The application exposes a JSON API under /api/, protected by bearer-token authentication for write operations and publicly readable:

  • GET/POST /api/articles — list (paginated) or create articles.
  • GET/PUT /api/articles/<id> — retrieve or update a single article.
  • POST /api/media — upload a base64-encoded image, which is stored as a CustomImage.
  • GET /api/markers — return geographic markers for all geolocated articles.
  • GET /api/schema — serve the OpenAPI specification.

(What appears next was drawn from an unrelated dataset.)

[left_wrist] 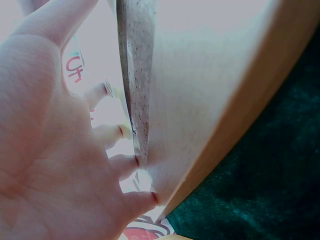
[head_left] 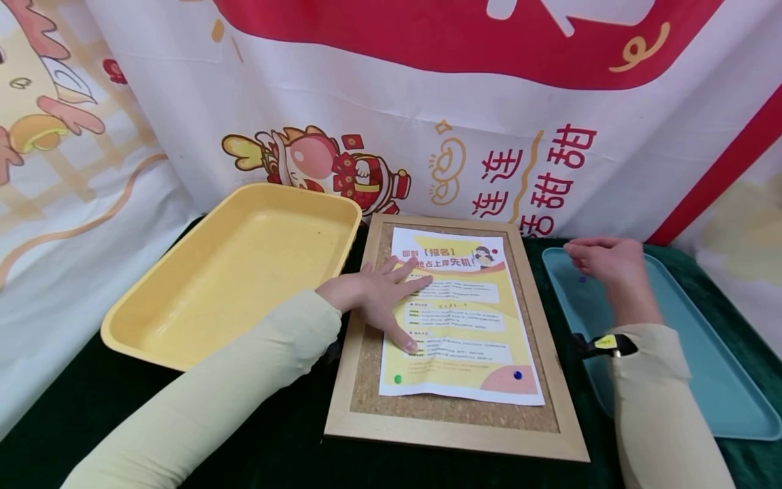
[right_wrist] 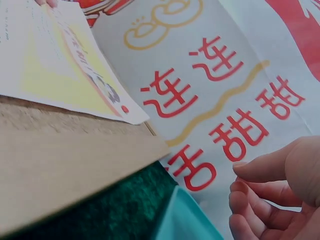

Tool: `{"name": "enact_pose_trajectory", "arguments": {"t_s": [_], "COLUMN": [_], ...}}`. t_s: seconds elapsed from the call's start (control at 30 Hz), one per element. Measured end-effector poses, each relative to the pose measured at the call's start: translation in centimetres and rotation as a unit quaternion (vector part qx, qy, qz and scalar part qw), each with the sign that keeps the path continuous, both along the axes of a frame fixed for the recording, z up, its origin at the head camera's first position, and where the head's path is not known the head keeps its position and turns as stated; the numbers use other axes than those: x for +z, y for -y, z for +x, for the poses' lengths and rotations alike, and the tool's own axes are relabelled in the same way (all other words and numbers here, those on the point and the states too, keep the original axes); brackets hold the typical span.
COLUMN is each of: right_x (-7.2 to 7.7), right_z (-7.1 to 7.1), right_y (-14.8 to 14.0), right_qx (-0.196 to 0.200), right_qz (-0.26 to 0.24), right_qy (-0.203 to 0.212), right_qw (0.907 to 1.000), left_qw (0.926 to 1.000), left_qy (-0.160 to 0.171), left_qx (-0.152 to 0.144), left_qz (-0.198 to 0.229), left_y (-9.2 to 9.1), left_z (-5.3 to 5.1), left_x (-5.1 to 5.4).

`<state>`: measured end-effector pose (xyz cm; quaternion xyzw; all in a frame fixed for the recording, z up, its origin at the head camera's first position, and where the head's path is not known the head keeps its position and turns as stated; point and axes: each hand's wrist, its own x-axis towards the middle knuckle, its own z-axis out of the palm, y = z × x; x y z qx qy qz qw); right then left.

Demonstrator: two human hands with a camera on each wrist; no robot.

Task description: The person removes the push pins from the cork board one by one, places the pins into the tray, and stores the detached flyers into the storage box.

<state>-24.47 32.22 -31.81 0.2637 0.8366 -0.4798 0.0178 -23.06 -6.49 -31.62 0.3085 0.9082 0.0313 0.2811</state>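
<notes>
My left hand [head_left: 391,295] lies with spread fingers on the left side of a printed paper sheet [head_left: 464,333], pressing it against a wood-framed cork board [head_left: 452,406]. A green pin [head_left: 398,379] and a blue pin [head_left: 518,375] show at the sheet's bottom corners, a red one [head_left: 494,251] near its top right. Above the far end of a blue tray [head_left: 690,367] is my right hand [head_left: 613,268], its thumb against the curled index finger in the right wrist view. Nothing shows between those fingertips. A small purple spot, perhaps a pin [head_left: 582,279], is in the tray beneath them.
A yellow tray [head_left: 238,272] stands left of the board. Dark green cloth [head_left: 263,435] covers the table. Behind everything hangs a white printed banner [head_left: 379,88] with red lettering and cartoon figures. A black band [head_left: 595,345] is on my right wrist.
</notes>
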Motion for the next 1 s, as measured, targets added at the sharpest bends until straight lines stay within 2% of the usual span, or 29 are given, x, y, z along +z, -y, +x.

Public documentation is available at /docs (ReDoc) and /swagger (Swagger UI).

Public interface

Home page

The ArticleIndexPage serves as the site's home page, displaying up to seven recent articles, a "picture desk" mosaic of up to fifteen images (sampled hourly for variety), a map teaser with up to four geolocated articles, and navigation links for monthly archives.

Article pages

Each article page features a full-bleed hero image (when available), a masthead with the fictitious publication name, headline, subtitle, byline, dateline, and the event date. The body renders the StreamField blocks: paragraphs, headings, images with captions and credits, callouts, attributed quotes, pull quotes, bulleted and numbered lists, asides with nested content, and horizontal rules.

Where/When

An interactive "Where & When" page presents all geolocated articles on a Leaflet map (using CartoDB tiles with light/dark themes) alongside a zoomable timeline. Articles are plotted by their event location and date. The map and article data are loaded via the /api/markers endpoint.

Monthly archives

Articles can be browsed by the month of their in-universe event date. The index page dynamically builds archive links with article counts per month.

Theme

The site supports light and dark colour themes, toggled via a button in the masthead and persisted in localStorage. Typography uses Playfair Display for display headings, Source Serif 4 for body text, and Inter for UI elements.

Multilingual support

The Wikipedia scraper and article-generation pipeline support English, French, and Dutch. The language of each historical event is stored in the database and carried through to the generation prompts, which instruct the model to write all visible article content — title, subtitle, body, captions, quotes, and credits — in the source event's language. Internal editorial fields and image prompts remain in English.

See also

References

  1. requirements.txt in the project repository lists Django 5.2.12 and Wagtail 7.3.1.